If you don't want or need one or more of these extras, just delete them or comment them from the list. This is helpful if you want to reduce PHP memory usage or otherwise conserve system resources.

Using Drupal VM

Drupal VM is built to integrate with every developer's workflow. Many guides for using Drupal VM for common development tasks are available on the Drupal VM documentation site.

Updating Drupal VM

Drupal VM follows semantic versioning, which means your configuration should continue working (potentially with very minor modifications) throughout a major release cycle. Here is the process to follow when updating Drupal VM between minor releases:

  1. Read through the release notes and add/modify config.yml variables mentioned therein.
  2. Do a diff of my config.yml with the updated example.config.yml (e.g. curl https://raw.githubusercontent.com/geerlingguy/drupal-vm/master/example.config.yml | git diff --no-index config.yml -).
  3. Run vagrant provision to provision the VM, incorporating all the latest changes.

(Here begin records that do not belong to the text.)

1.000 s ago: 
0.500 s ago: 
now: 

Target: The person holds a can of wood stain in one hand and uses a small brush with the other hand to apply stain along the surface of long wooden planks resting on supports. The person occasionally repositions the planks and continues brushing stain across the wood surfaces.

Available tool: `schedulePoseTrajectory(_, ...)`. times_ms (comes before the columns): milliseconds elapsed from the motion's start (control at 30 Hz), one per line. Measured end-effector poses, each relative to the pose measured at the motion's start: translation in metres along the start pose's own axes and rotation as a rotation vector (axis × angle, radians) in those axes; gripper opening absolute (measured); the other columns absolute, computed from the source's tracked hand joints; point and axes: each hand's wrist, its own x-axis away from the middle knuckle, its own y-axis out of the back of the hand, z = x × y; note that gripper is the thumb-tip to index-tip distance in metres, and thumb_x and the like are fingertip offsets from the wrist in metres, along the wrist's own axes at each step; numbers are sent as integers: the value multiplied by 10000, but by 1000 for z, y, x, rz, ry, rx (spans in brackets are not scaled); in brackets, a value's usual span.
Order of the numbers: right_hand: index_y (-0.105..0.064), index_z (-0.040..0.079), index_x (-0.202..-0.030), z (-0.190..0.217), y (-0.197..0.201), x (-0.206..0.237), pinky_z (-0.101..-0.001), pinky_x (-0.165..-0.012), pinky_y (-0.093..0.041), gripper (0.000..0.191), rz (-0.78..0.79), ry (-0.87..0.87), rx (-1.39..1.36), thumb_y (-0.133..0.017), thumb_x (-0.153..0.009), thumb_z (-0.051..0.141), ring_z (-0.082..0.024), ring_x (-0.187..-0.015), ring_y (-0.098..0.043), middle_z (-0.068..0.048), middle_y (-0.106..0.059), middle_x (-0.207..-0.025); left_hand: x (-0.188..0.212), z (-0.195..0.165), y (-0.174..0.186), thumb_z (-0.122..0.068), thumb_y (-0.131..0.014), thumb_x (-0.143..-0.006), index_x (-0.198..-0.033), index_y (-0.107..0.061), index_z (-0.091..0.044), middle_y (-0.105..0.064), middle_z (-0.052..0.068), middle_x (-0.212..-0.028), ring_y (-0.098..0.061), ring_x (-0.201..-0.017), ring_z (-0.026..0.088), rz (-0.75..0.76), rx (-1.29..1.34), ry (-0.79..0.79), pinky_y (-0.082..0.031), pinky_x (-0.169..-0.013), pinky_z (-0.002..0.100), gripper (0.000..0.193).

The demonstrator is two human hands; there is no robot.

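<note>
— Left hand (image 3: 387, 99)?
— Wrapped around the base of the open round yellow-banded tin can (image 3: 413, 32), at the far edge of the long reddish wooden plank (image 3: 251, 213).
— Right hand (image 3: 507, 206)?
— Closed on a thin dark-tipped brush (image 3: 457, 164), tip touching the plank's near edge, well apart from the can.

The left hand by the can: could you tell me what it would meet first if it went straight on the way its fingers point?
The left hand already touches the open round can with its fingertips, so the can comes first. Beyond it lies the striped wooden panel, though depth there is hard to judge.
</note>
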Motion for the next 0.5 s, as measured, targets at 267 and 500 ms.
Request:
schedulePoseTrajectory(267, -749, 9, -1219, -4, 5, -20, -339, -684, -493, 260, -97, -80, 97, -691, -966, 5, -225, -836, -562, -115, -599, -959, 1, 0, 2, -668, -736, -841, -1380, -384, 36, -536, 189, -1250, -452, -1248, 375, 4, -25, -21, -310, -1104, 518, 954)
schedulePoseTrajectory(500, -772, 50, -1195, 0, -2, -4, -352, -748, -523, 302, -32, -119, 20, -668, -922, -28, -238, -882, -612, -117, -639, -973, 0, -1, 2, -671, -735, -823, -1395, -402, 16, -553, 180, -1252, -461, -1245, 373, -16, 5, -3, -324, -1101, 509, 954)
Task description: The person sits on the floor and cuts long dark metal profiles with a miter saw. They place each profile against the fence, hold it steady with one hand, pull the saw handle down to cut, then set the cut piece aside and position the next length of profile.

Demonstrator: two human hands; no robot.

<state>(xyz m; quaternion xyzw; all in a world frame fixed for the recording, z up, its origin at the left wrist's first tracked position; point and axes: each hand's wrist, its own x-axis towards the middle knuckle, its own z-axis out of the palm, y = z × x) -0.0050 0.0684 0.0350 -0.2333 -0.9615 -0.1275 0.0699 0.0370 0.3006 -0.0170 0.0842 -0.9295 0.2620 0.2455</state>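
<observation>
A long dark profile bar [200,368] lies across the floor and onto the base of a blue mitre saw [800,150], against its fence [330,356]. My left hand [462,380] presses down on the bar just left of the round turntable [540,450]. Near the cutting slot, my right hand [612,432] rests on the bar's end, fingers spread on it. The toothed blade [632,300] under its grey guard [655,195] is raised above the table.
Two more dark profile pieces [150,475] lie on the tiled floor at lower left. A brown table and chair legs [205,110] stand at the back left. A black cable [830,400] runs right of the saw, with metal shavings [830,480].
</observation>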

For major version upgrades (e.g. 2.x.x to 3.x.x), it may be simpler to destroy the VM (vagrant destroy) then build a fresh new VM (vagrant up) using the new version of Drupal VM.

System Requirements

Drupal VM runs on almost any modern computer that can run VirtualBox and Vagrant, however for the best out-of-the-box experience, it's recommended you have a computer with at least:

  • Intel Core processor with VT-x enabled
  • At least 4 GB RAM (higher is better)
  • An SSD (for greater speed with synced folders)

Other Notes

  • To shut down the virtual machine, enter vagrant halt in the Terminal in the same folder that has the Vagrantfile. To destroy it completely (if you want to save a little disk space, or want to rebuild it from scratch with vagrant up again), type in vagrant destroy.
  • To log into the virtual machine, enter vagrant ssh. You can also get the machine's SSH connection details with vagrant ssh-config.
  • When you rebuild the VM (e.g. vagrant destroy and then another vagrant up), make sure you clear out the contents of the drupal folder on your host machine, or Drupal will return some errors when the VM is rebuilt (it won't reinstall Drupal cleanly).
  • You can change the installed version of Drupal or drush, or any other configuration options, by editing the variables within config.yml.
  • Find out more about local development with Vagrant + VirtualBox + Ansible in this presentation: Local Development Environments - Vagrant, VirtualBox and Ansible.
  • Learn about how Ansible can accelerate your ability to innovate and manage your infrastructure by reading Ansible for DevOps.

License

This project is licensed under the MIT open source license.

About the Author

Jeff Geerling, owner of Midwestern Mac, LLC, created this project in 2014 so he could accelerate his Drupal core and contrib development workflow. This project, and others like it, are also featured as examples in Jeff's book, Ansible for DevOps.